Air Berlin and Jat to codeshare to the United States
A large scale delegation from Air Berlin will jet into the Serbian capital this afternoon to formalise ties with Jat Airways, the German airline has confirmed to local media. The news comes a week after the Serbian carrier signed code share agreements with Etihad Airways. Etihad owns a 29% stake in Air Berlin, Germany’s second largest airline. The delegation, which will arrive on an Air Berlin Airbus A330 in Belgrade, will meet with Jat Airways CEO Vladimir Ognjenović. The two sides already cooperate and have a special prorate agreement in place.
Jat and Air Berlin will sign codeshare agreements which will come into affect over the course of this summer. Air Berlin will place its own codes on Jat flights to Berlin and Dusseldorf. In return, Jat will place its “JU” code on several Air Belrin flights within Europe as well as Chicago and New York. The United States is a major market for Jat due to a large Serbian diaspora residing in the country. Chicago has the second largest Serbian population behind Belgrade. Stephan Nagel, Senior Vice President for Alliances and Cooperation at Air Berlin said, "Codeshare agreements allow airlines to realise mutual synergies and to extend their global coverage by means of their combined route networks. Our guests thus benefit from a more attractive route network and a comfortable and seamless travel experience". Air Berlin has codeshare agreements with fourteen airline partners worldwide.

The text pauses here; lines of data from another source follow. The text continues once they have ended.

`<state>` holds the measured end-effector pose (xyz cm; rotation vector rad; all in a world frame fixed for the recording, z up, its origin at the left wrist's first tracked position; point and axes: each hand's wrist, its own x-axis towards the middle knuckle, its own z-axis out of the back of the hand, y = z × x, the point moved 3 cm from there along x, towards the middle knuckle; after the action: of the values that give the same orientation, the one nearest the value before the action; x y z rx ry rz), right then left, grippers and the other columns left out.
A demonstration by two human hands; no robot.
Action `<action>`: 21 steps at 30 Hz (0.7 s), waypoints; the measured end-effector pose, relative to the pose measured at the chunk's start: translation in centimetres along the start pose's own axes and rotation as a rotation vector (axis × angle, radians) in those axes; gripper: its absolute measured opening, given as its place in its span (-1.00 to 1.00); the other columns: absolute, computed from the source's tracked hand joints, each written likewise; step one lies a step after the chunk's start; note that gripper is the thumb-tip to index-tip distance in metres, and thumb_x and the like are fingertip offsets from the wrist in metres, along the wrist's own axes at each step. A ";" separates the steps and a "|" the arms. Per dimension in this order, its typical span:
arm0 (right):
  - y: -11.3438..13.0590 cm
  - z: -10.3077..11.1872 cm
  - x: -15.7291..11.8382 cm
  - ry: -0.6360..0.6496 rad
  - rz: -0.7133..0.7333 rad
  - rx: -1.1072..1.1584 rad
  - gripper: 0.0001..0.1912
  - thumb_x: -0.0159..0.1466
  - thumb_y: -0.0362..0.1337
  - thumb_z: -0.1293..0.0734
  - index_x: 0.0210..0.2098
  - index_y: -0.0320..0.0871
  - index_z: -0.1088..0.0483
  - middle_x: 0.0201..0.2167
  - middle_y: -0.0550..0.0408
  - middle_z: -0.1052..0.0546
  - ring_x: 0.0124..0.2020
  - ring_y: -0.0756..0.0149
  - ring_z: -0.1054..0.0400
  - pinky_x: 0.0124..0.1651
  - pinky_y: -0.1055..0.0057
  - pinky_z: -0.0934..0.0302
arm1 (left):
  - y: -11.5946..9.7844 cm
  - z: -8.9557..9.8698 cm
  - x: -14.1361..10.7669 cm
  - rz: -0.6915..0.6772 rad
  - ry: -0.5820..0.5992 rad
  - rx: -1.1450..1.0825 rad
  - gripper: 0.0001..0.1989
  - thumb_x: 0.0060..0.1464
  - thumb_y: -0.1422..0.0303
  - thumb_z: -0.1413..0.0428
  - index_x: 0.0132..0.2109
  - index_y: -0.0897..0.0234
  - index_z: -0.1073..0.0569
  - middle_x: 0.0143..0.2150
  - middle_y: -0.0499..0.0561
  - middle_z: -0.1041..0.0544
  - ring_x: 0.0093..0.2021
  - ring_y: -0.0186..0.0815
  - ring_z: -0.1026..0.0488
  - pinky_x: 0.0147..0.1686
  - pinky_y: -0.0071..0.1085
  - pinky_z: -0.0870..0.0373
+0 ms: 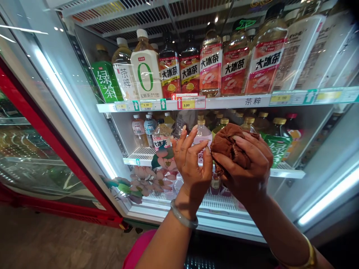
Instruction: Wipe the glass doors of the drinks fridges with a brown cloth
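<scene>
My right hand [249, 164] is wrapped round a bunched brown cloth [230, 144], held up in front of the middle shelf of a lit drinks cooler. Just to the left of it, my left hand [193, 160] is raised with its fingers apart and curled a little, holding nothing; its fingertips are close to the cloth. A grey bangle [183, 215] circles my left wrist. Behind both hands stand bottles with gold caps, partly hidden by them, and a bottle with a pale pink label [202, 133].
Large tea bottles [211, 65] line the upper shelf, above a rail with price tags [186, 103]. Small bottles [138, 130] stand at the left of the middle shelf. A red-framed glass door [84, 173] is at the left, above the floor [56, 239].
</scene>
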<state>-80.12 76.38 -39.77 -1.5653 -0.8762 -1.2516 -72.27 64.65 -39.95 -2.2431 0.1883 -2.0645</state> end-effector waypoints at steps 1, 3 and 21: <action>-0.6 0.3 -0.1 0.004 0.013 0.007 -0.65 0.12 -0.31 -0.58 -0.11 0.06 -0.57 0.12 0.08 -0.43 0.23 0.02 -0.39 0.36 -0.09 -0.31 | 0.0 0.0 0.0 0.000 -0.009 -0.002 -0.86 0.35 0.42 -0.09 -0.01 0.20 -0.51 0.28 0.13 -0.56 0.47 -0.22 -0.28 0.52 0.03 0.03; -2.2 0.9 -0.2 0.005 0.032 0.013 -0.60 0.07 -0.33 -0.61 -0.11 0.05 -0.57 0.19 0.07 -0.41 0.24 -0.04 -0.40 0.34 -0.12 -0.32 | -0.1 -0.1 0.1 0.002 -0.018 -0.003 -0.86 0.35 0.42 -0.09 -0.01 0.20 -0.51 0.28 0.11 -0.57 0.47 -0.23 -0.28 0.52 0.03 0.03; -1.6 -0.7 1.2 -0.077 -0.049 0.004 -0.58 0.12 -0.34 -0.55 -0.02 0.03 -0.56 0.23 0.00 -0.33 0.31 -0.19 -0.31 0.37 -0.28 -0.25 | 0.2 -0.3 -0.4 -0.052 0.032 0.083 -0.48 0.47 0.31 0.12 0.48 0.22 -0.21 0.54 0.12 -0.22 0.59 -0.19 -0.01 0.57 -0.08 0.12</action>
<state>-81.52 76.19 -38.16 -1.6063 -0.9701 -1.2302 -72.64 64.48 -40.36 -2.1904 0.0451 -2.0938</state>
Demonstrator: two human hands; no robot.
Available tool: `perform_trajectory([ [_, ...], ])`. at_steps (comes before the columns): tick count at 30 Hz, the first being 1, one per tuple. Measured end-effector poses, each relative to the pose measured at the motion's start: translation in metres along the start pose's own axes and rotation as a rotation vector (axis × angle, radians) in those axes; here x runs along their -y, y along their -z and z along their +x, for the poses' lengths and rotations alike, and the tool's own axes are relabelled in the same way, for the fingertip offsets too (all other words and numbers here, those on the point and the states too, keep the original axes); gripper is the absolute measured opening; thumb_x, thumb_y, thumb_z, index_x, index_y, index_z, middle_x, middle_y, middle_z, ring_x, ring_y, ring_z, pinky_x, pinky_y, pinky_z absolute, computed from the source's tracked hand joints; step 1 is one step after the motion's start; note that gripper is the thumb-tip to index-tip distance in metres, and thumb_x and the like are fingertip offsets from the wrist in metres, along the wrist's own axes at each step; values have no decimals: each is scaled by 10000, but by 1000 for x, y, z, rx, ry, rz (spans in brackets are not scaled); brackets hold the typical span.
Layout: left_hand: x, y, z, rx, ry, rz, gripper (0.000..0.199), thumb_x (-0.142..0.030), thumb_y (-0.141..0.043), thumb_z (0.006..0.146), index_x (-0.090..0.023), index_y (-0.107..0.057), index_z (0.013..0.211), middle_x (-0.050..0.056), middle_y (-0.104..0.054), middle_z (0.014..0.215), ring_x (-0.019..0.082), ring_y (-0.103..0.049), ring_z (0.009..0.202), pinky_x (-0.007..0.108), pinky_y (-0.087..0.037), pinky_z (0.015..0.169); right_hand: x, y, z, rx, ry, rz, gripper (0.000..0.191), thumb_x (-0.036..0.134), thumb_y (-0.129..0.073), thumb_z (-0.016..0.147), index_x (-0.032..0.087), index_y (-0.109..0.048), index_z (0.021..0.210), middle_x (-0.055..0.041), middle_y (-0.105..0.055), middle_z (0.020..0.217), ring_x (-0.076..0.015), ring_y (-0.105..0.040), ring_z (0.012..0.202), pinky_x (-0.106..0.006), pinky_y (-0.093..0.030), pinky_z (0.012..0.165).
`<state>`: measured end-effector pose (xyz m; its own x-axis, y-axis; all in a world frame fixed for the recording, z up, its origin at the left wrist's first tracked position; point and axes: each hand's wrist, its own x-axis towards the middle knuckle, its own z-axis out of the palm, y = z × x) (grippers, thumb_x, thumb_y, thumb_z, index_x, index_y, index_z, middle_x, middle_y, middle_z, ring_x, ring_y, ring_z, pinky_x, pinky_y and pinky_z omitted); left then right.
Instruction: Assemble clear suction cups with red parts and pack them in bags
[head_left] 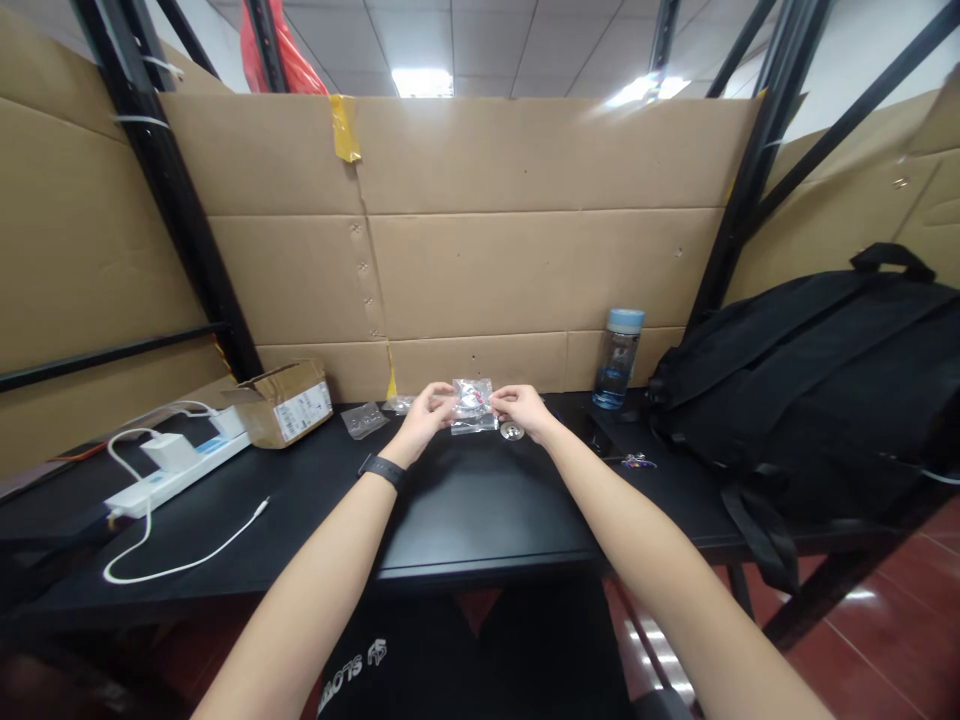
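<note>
Between my two hands, a small clear plastic bag [471, 392] with something red and silvery inside is held up over the back of the black table [480, 520]. My left hand [435, 408] pinches its left edge, and a dark watch is on that wrist. The right edge is pinched by my right hand [519, 405]. Another clear bag [474, 424] lies just below the held one. A round metal disc [512, 431] rests under my right hand. To the left of my left hand are an empty-looking clear bag [365, 421] and a further small bag [399, 404].
An open cardboard box [289, 405], a white power strip [180, 478] and a white cable [176, 572] are on the left. A water bottle [618, 360], a dark flat object [600, 436] and a black backpack [817, 400] stand or lie right. Cardboard panels [480, 270] close the back.
</note>
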<state>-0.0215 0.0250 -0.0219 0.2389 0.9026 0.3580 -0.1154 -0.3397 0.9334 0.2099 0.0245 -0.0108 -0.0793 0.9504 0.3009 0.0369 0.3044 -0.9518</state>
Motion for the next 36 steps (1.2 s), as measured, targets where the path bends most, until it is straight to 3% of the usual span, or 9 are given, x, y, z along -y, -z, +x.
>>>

Serbia currently holds a category two rating from the United Sates Federal Aviation Administration (FAA), barring carriers from the country from operating services to the States. However, according to FAA guidelines, an airline from a category two country can place its codes on a foreign airline which hails from a category one country holder (though it cannot place its codes on a US carrier). Croatia Airlines successfully placed its codes on US Airways flights last summer. Serbia is currently in the process of obtaining a category one ranking from the United States, which it held until 2004.